> [WHAT YOU WILL DO]:
The answer must consist only of the lines from the line with "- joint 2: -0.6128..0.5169" to the line with "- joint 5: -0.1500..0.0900", both included, exactly as they stand below.

[[ EXTRACTED RECORDS open ]]

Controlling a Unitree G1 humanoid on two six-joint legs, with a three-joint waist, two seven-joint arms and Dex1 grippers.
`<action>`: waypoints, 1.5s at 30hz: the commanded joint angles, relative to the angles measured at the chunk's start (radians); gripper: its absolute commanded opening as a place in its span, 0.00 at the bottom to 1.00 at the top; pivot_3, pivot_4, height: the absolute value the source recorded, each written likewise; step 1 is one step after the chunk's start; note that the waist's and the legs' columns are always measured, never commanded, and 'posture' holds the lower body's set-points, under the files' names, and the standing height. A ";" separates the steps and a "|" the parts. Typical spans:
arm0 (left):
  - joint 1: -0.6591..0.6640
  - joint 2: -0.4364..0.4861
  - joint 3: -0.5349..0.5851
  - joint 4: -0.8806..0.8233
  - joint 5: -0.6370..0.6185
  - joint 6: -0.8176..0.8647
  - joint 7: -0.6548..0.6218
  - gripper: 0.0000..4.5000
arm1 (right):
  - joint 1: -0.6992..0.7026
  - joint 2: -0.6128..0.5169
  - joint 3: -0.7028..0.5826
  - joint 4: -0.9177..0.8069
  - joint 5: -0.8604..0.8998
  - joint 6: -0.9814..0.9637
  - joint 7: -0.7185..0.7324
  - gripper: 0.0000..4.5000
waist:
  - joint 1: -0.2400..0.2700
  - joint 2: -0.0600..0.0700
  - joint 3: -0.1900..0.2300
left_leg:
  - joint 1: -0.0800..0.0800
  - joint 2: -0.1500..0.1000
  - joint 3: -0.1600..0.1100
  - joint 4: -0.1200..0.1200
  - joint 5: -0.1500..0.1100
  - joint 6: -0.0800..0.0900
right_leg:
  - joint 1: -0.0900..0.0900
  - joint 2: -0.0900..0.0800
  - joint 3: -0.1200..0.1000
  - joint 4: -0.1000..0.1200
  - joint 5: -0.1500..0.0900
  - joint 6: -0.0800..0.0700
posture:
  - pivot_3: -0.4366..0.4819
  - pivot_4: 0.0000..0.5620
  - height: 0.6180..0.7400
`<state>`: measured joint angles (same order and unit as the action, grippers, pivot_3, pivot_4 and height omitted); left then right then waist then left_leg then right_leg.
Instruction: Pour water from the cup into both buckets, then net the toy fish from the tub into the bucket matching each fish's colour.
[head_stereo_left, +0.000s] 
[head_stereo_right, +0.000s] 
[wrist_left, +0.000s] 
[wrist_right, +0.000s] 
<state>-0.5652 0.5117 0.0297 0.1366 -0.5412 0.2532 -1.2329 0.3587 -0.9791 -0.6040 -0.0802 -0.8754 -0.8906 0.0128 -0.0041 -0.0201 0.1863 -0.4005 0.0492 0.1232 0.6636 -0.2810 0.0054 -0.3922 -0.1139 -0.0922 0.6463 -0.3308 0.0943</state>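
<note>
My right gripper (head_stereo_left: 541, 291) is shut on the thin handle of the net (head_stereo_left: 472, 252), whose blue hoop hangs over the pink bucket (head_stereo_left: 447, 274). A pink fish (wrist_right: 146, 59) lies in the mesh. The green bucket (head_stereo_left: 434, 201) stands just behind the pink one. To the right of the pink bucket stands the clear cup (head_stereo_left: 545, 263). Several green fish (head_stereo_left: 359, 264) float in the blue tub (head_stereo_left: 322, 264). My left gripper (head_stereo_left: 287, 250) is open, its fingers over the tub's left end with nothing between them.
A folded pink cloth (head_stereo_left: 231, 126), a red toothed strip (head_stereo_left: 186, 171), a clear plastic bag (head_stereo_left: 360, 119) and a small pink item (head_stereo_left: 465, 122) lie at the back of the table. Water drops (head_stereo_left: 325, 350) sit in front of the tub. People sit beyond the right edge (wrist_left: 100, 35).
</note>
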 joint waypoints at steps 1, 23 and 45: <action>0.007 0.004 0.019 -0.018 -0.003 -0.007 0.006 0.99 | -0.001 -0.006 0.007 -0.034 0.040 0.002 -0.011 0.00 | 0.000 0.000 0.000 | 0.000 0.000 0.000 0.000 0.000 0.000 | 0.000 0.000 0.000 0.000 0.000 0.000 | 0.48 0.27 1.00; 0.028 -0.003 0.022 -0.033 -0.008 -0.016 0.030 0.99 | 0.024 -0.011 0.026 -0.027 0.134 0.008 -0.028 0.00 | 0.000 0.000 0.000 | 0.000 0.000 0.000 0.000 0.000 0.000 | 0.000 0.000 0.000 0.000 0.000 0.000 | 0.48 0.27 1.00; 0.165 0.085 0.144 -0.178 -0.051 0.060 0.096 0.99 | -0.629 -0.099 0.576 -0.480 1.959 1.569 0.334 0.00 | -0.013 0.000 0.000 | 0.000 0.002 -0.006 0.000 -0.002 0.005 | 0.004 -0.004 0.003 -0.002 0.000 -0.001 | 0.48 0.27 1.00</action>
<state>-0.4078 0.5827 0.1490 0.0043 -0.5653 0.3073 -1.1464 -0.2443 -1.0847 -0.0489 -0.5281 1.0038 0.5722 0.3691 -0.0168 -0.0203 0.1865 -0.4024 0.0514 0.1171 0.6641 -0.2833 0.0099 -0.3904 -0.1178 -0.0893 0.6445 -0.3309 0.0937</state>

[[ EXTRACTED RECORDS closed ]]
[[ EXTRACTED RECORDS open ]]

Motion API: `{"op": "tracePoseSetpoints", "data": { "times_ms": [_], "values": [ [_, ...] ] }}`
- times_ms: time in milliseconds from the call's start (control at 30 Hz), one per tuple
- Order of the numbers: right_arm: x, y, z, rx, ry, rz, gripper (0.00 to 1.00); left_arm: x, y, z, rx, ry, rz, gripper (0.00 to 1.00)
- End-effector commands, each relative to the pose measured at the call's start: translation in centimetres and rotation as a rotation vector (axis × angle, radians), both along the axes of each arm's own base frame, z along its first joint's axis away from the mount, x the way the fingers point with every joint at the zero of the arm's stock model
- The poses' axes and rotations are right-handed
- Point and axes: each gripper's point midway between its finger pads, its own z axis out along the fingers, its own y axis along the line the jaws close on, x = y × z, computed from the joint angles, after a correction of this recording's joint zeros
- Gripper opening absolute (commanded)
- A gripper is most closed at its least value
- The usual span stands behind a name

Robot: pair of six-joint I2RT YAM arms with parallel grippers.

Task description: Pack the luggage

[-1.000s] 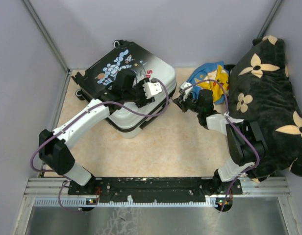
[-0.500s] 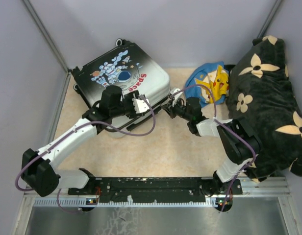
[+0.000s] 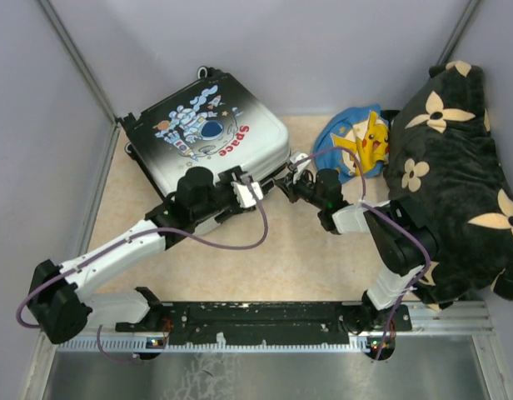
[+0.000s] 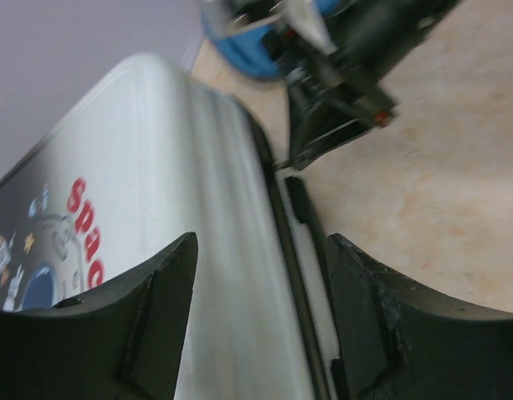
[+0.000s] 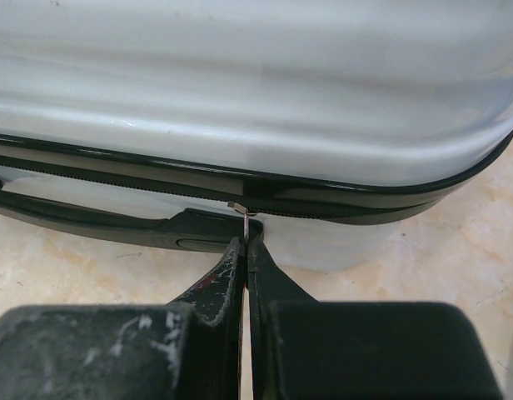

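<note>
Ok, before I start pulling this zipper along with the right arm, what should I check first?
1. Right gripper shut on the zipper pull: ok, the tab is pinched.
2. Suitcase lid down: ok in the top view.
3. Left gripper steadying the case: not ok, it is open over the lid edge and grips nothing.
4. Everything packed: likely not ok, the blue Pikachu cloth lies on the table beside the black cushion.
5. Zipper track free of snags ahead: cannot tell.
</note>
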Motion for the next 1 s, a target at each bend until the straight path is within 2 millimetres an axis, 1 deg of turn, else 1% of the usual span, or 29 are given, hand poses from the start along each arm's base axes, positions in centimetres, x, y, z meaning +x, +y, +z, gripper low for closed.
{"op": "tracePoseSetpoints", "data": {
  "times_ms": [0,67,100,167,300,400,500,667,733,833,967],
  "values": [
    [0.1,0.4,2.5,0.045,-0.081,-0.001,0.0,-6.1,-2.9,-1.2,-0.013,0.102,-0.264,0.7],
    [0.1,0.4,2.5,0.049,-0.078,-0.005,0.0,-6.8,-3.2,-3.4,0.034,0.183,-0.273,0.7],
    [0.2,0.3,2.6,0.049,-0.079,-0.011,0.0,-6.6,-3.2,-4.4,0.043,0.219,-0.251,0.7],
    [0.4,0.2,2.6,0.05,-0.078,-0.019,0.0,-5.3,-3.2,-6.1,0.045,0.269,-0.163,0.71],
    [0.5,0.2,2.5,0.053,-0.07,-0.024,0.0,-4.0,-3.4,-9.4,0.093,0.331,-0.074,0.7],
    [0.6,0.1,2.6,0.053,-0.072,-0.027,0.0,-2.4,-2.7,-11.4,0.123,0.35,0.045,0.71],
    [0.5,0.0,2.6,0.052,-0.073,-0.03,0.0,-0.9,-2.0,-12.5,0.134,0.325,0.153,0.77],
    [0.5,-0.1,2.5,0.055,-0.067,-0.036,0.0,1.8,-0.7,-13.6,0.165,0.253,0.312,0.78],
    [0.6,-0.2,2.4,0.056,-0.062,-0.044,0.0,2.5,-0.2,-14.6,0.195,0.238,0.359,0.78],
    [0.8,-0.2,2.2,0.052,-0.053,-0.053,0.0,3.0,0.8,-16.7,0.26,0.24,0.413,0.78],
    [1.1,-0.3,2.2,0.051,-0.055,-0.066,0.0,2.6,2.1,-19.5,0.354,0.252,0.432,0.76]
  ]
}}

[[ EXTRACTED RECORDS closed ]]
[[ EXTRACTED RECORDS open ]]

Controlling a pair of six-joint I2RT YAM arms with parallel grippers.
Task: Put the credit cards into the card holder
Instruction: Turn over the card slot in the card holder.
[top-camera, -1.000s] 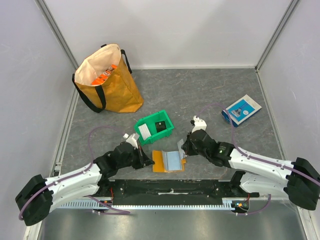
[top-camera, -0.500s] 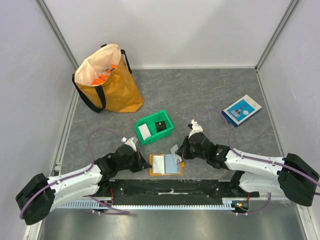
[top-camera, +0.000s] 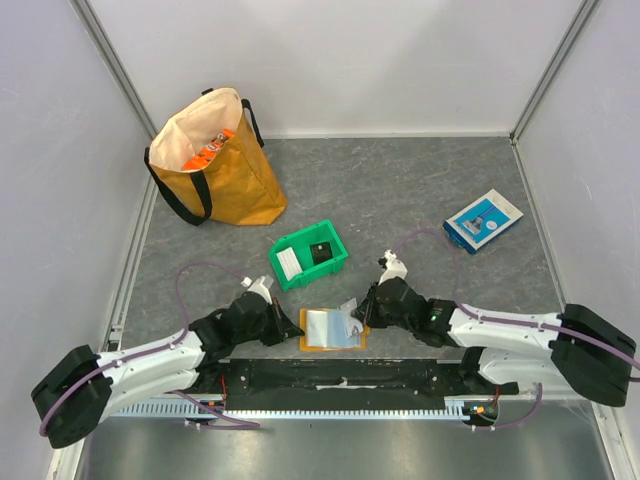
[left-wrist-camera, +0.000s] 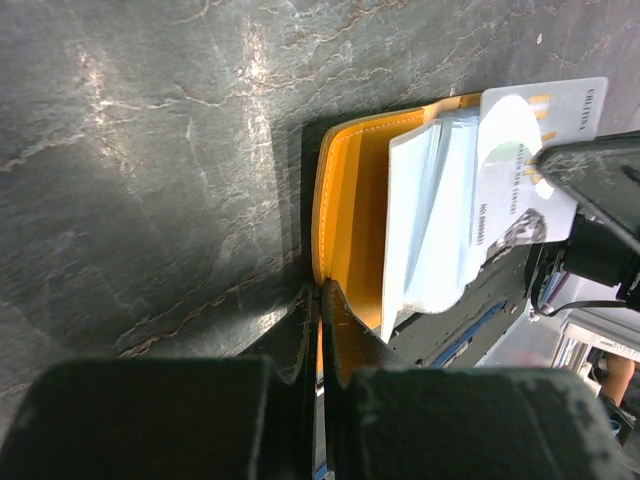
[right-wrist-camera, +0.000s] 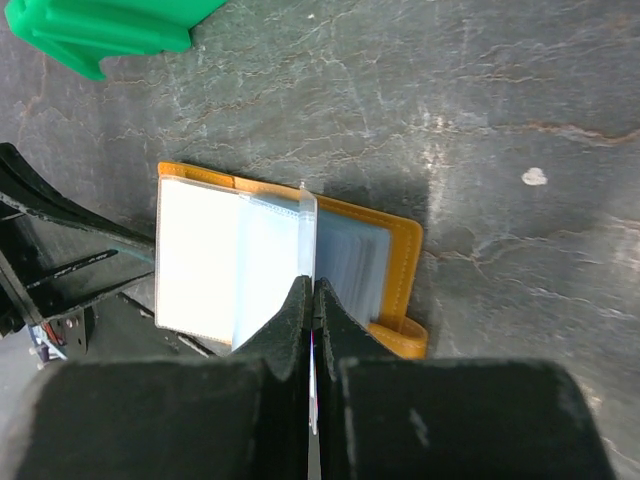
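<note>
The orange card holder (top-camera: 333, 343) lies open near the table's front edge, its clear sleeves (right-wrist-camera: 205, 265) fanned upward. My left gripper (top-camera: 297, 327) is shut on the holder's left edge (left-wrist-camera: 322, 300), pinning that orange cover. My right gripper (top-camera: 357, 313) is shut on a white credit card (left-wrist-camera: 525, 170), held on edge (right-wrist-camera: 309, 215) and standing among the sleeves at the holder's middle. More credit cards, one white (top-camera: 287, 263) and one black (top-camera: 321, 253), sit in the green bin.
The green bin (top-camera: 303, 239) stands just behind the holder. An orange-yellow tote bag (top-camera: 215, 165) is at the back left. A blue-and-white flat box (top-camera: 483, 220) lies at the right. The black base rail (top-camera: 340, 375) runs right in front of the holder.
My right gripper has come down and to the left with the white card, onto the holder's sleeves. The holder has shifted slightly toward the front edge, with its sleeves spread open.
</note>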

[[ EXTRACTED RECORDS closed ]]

> [TASK ANSWER]:
  - joint 2: -0.6128..0.5169
  - joint 3: -0.7028..0.5826
  - joint 4: -0.9177..0.8069
  - joint 5: -0.8604..0.8998
  - joint 6: -0.9814..0.9637
  - joint 7: -0.7185..0.7324
  - gripper: 0.0000..4.5000
waist:
  - joint 1: -0.2400..0.2700
  - joint 2: -0.0600..0.0700
  - joint 3: -0.1900..0.2300
left_leg:
  - joint 1: -0.0800..0.0800
  - joint 2: -0.1500..0.1000
  - joint 3: -0.1600..0.1100
  - joint 4: -0.1200..0.1200
  - joint 5: -0.1500..0.1100
  - joint 6: -0.0800..0.0900
right_leg:
  - joint 1: -0.0900..0.0900
  - joint 2: -0.0900..0.0800
  - joint 3: -0.1200..0.1000
  - joint 4: -0.1000..0.1200
  - joint 5: -0.1500..0.0900

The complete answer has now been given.